The engine purred softly beneath us, a low hum that filled the silence no one seemed brave enough to break.

I sat in the backseat, arms folded across my chest, forehead resting against the cool window. The outside world rushed past in blurs of green and gray, too fast, too bright.

Too much.

Hanna was in the passenger seat, chatting lightly with Connor about something school-related, her voice warm and bubbly like always. I didn't know how she did that: how she could smile like nothing had changed when the ache in my chest felt like it had doubled in weight.

Connor glanced at me in the rearview mirror every so often, but he didn't say much. Maybe he could feel it, the heaviness. The invisible weight pressing against my shoulders. Or perhaps he just knew better than to ask.

"Want music?" he asked after a while.

I shook my head.

He nodded, understanding. The silence returned.

But inside my head, there was no quiet—only him.

Luke.

The way he looked at me on that porch. Like he was sorry. Like he meant every word. Like I was still important.

And for a moment, I wanted to believe it. I wanted to let myself fall again. Let myself soften. Let my guard down.

But then I remembered all the unanswered texts, the days of silence, and the feeling of not being enough.

"You okay?" Hanna turned in her seat, reaching a hand toward mine.

I nodded again, not trusting my voice.

Weed still clung to my clothes, and his scent still lived in the sleeves of my hoodie. I could feel the ghost of his fingertips when he tried to hand me the blunt, trembling, unsure but still wanting.

I had wanted to believe him.

So badly.

I just didn't trust it.

Not anymore.

Not after he made me feel invisible.

I pressed my forehead harder against the glass, letting the coolness bite into my skin. Maybe it would distract me from the ache in my chest.

"You sure you're okay?" Connor asked gently.

This time, I looked up and met his gaze in the mirror. I gave him a small, tight smile. "Yeah. Just tired."

His jaw shifted slightly like he didn't believe me, but he let it go.

Good. Because I didn't have the words to explain what I was feeling anyway.

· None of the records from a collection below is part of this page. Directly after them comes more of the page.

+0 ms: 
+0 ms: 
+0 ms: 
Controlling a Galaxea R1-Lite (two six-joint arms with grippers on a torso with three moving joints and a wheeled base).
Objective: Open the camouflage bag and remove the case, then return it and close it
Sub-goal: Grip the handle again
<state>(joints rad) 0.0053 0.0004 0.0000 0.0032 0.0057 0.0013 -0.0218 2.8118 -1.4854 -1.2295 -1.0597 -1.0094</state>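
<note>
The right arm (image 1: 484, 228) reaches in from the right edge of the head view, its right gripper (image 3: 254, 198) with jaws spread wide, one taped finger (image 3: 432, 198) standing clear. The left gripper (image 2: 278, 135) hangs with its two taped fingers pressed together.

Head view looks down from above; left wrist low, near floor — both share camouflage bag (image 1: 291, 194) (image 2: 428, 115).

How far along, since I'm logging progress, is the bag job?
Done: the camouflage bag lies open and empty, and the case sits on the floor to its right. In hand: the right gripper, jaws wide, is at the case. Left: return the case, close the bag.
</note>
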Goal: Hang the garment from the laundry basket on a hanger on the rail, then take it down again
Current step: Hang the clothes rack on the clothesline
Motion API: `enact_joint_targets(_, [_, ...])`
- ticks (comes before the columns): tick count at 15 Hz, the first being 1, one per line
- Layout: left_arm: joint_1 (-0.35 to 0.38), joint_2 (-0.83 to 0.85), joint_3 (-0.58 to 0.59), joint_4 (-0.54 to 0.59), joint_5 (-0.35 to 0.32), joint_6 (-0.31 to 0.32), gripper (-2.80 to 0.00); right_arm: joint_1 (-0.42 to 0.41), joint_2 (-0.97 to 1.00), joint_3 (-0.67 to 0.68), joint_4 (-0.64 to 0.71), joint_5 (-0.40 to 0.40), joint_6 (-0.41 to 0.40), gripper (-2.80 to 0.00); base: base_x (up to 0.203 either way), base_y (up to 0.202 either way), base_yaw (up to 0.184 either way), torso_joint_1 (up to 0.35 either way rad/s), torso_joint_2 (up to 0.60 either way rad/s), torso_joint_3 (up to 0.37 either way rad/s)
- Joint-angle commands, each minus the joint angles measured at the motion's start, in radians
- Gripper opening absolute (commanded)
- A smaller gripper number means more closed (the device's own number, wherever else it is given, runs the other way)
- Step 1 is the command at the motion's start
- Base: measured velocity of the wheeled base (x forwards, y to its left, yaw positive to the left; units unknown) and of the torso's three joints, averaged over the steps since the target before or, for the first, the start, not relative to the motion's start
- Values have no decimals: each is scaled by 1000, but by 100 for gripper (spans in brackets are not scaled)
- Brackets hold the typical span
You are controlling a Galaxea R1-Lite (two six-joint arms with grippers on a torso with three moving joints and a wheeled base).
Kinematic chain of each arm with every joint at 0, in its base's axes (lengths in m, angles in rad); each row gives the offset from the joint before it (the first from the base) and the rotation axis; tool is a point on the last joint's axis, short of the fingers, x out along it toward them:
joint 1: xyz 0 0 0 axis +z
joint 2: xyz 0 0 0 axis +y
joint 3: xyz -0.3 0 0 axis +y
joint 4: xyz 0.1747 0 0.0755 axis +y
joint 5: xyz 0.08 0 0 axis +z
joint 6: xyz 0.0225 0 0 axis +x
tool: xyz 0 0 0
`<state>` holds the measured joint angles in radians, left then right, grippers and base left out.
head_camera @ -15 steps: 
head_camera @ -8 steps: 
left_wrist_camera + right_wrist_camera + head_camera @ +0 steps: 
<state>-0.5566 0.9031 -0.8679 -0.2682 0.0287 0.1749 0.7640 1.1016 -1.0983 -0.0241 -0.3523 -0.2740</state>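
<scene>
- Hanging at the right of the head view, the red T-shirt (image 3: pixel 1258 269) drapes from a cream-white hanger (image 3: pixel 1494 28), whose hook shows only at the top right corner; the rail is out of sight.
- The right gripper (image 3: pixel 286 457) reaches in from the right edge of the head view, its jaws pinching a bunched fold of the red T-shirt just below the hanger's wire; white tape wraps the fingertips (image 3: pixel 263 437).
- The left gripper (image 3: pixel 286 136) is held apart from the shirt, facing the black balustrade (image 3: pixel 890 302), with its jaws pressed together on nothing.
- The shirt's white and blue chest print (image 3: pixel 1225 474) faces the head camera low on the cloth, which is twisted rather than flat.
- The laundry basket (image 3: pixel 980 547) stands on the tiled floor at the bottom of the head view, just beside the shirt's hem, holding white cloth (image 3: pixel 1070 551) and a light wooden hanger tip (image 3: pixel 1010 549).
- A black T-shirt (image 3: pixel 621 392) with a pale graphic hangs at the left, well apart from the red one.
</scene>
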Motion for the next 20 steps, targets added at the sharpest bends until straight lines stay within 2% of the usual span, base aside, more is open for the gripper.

How do you explain what it's like to grieve two people simultaneously?

Levi.

And now... Luke.

Levi, I lost to death.

Luke, I lost to fear.

And the thing that cut the deepest?

Luke was still here. Breathing. Laughing. Existing.

He just didn't choose me.

Not when it mattered most.

I swallowed hard and blinked fast.

No crying.

Not now.

Not in this car.

Hanna's voice filled the space again, trying to pull me back with easy conversation. I barely heard her.

All I could hear was how Luke said, "I miss you."

And all I could think was, why did you leave me in the dark if you missed me that much?

******************

When we finally pulled up to my house, I exhaled like I'd been holding my breath the whole ride.

Connor parked slowly, not shutting off the engine just yet. Hanna turned in her seat again, worry carved into the soft lines of her face.

"Want us to wait until you're inside?" she asked.

I shook my head. "No, it's okay. I'll be fine."

She didn't believe me. I could tell. But she let me go anyway.

As I reached for the door handle, Connor surprised me.

"Rory," he said quietly.

I paused.

"I don't know what happened between you and Luke," he continued, "but... whatever it was, you didn't deserve to be hurt. You deserve only happiness and joy."

I blinked, stunned by how gently he said it.

"Thanks," I whispered, before slipping out and closing the door behind me.

The engine hummed for a few more seconds, then slowly pulled away, leaving me alone on the front porch.

I walked inside like a ghost.

Up the stairs.

Into my room.

Door closed.

And then finally I let it out.

I didn't cry.

But I breathed.

Big, heaving breaths. The kind that clawed their way up your throat and left your chest aching. The kind you only take when you're holding back everything else.

I sat on the edge of my bed, staring at nothing.

My phone buzzed in my hoodie pocket. I pulled it out.

A message. From Luke.

Luke: "Did you get home safe?"

I stared at it.

Typed.

Deleted.

Typed again.

Deleted again.

I tossed the phone across the bed like it burned me.

He didn't get to check in on me now, not after shutting me out for weeks.

Still... I didn't block him. I didn't delete his number. I didn't throw the phone out the window like I wanted to.

Because some stupid, bruised part of me still wanted to hear from him.

Still wanted to hope.

And I hated myself a little for it.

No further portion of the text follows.